- Work request
Copy exactly the lines of the data below that run from the line holding "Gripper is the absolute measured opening" through the line holding "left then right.", both ends included.

** Opening Collected data block **

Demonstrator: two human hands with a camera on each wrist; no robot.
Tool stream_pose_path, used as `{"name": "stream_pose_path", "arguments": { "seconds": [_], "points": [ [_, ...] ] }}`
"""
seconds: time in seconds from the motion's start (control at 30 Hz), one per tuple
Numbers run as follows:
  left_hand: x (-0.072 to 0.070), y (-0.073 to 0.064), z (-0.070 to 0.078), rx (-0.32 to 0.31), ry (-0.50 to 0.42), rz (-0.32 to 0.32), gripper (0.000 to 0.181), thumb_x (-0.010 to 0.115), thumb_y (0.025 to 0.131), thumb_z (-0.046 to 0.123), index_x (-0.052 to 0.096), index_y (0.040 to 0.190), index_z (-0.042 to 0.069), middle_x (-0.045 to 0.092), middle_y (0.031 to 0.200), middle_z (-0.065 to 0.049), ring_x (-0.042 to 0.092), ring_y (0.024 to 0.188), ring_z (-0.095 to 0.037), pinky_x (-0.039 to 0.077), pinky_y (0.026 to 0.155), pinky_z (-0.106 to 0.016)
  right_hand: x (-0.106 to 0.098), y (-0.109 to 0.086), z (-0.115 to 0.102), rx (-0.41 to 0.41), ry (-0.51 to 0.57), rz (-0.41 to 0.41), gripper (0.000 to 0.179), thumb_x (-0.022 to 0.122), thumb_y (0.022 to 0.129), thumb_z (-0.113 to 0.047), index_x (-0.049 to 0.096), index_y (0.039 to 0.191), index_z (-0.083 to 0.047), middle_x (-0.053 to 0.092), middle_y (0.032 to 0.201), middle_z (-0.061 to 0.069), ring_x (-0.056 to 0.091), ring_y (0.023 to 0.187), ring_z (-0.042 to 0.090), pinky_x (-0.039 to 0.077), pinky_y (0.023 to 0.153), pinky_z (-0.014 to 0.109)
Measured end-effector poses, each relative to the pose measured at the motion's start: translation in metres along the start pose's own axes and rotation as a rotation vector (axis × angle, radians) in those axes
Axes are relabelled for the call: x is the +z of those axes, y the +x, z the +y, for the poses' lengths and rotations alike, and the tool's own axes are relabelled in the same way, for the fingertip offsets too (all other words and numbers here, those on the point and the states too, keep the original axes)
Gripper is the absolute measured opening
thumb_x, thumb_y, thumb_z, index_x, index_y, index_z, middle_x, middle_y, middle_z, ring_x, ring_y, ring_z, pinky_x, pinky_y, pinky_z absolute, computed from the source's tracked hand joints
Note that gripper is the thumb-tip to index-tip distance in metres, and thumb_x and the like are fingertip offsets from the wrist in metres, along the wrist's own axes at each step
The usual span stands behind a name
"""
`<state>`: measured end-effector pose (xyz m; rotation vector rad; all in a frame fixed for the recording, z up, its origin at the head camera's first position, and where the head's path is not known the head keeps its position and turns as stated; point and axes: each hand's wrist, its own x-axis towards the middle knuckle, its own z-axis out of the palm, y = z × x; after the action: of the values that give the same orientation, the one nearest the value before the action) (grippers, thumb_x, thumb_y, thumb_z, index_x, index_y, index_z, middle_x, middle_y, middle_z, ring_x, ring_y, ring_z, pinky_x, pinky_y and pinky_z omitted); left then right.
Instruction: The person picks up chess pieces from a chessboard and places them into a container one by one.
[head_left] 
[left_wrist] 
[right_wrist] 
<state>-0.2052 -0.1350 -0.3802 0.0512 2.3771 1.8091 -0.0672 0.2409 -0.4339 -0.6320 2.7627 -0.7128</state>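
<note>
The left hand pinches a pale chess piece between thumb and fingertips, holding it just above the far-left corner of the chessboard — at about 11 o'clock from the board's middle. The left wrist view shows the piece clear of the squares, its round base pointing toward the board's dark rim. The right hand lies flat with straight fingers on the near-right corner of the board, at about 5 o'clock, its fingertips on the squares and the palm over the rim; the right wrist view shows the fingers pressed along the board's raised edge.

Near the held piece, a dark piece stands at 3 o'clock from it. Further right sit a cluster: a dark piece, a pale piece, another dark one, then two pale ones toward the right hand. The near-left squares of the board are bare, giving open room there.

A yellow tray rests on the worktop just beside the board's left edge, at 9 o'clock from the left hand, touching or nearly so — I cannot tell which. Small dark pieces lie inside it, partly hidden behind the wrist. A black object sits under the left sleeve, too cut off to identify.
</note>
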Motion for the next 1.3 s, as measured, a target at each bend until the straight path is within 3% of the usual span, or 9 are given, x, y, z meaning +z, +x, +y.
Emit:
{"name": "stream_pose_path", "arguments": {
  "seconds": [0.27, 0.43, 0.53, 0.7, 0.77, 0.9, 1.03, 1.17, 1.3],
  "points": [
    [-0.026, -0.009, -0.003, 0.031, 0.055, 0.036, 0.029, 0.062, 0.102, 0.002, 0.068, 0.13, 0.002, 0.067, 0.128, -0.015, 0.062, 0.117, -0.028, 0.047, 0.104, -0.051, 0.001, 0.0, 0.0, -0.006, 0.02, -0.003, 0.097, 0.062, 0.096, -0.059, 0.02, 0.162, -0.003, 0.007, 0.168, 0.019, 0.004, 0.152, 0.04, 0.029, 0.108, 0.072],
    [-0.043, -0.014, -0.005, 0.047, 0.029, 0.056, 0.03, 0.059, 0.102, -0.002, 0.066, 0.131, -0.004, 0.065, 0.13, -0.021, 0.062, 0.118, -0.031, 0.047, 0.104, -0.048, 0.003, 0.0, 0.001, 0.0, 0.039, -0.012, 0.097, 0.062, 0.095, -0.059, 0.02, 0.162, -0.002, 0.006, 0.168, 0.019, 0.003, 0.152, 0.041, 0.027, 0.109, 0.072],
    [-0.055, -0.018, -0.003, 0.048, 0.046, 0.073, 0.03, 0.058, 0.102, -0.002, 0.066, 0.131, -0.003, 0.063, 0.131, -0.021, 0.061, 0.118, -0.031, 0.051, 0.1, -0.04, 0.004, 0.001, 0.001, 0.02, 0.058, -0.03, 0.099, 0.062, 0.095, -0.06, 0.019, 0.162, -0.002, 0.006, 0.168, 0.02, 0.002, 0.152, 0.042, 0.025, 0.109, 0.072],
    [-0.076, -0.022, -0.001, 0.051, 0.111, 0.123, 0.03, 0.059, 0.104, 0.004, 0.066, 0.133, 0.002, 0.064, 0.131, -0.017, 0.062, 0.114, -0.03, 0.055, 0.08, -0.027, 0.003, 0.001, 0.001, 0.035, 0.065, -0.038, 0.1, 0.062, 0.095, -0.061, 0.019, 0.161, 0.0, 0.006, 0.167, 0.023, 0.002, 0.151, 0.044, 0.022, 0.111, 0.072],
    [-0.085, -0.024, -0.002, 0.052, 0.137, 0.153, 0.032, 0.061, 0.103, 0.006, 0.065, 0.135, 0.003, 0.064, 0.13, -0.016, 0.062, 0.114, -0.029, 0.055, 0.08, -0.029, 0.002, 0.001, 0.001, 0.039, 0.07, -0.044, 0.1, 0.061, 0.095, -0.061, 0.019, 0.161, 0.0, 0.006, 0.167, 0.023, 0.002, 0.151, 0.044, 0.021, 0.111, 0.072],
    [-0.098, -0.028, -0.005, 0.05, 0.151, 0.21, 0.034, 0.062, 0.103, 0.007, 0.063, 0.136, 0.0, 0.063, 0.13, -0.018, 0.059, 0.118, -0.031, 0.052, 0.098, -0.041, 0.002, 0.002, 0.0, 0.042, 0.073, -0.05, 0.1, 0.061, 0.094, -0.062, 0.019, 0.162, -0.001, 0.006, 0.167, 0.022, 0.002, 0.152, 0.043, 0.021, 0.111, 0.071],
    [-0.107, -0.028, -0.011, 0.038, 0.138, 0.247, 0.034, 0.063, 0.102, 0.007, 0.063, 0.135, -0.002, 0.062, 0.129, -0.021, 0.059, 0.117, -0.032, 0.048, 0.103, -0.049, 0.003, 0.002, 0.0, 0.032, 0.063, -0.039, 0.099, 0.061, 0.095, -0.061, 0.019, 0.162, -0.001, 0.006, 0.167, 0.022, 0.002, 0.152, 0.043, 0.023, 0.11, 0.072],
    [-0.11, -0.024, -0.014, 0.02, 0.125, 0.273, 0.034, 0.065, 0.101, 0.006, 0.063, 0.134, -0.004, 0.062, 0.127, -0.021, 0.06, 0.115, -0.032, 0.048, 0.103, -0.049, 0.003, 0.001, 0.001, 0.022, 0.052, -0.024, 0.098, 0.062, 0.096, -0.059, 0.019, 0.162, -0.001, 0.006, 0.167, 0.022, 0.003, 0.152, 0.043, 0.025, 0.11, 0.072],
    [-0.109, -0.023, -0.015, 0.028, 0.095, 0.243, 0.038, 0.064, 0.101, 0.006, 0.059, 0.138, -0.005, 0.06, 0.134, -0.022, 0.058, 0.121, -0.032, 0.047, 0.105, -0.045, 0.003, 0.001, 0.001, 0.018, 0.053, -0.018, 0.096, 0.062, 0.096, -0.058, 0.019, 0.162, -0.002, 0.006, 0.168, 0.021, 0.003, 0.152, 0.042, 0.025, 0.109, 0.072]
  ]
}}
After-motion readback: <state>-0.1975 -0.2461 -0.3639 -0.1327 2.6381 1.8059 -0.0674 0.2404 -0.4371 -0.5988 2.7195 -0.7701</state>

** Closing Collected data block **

- Exercise solution
Gripper is the absolute measured opening
thumb_x, thumb_y, thumb_z, index_x, index_y, index_z, middle_x, middle_y, middle_z, ring_x, ring_y, ring_z, pinky_x, pinky_y, pinky_z absolute, computed from the source's tracked hand joints
Note that gripper is the thumb-tip to index-tip distance in metres, and thumb_x and the like are fingertip offsets from the wrist in metres, along the wrist's own axes at each step
The usual span stands behind a name
"""
`<state>`: measured end-effector pose (xyz m; rotation vector rad; all in a frame fixed for the recording, z up, its origin at the head camera's first position, and where the head's path is not known the head keeps its position and turns as stated; point and axes: each hand's wrist, its own x-axis towards the middle knuckle, its own z-axis out of the palm, y = z × x; after the action: of the values that give the same orientation, the one nearest the value before the action) (grippers, thumb_x, thumb_y, thumb_z, index_x, index_y, index_z, middle_x, middle_y, middle_z, ring_x, ring_y, ring_z, pinky_x, pinky_y and pinky_z omitted); left then right.

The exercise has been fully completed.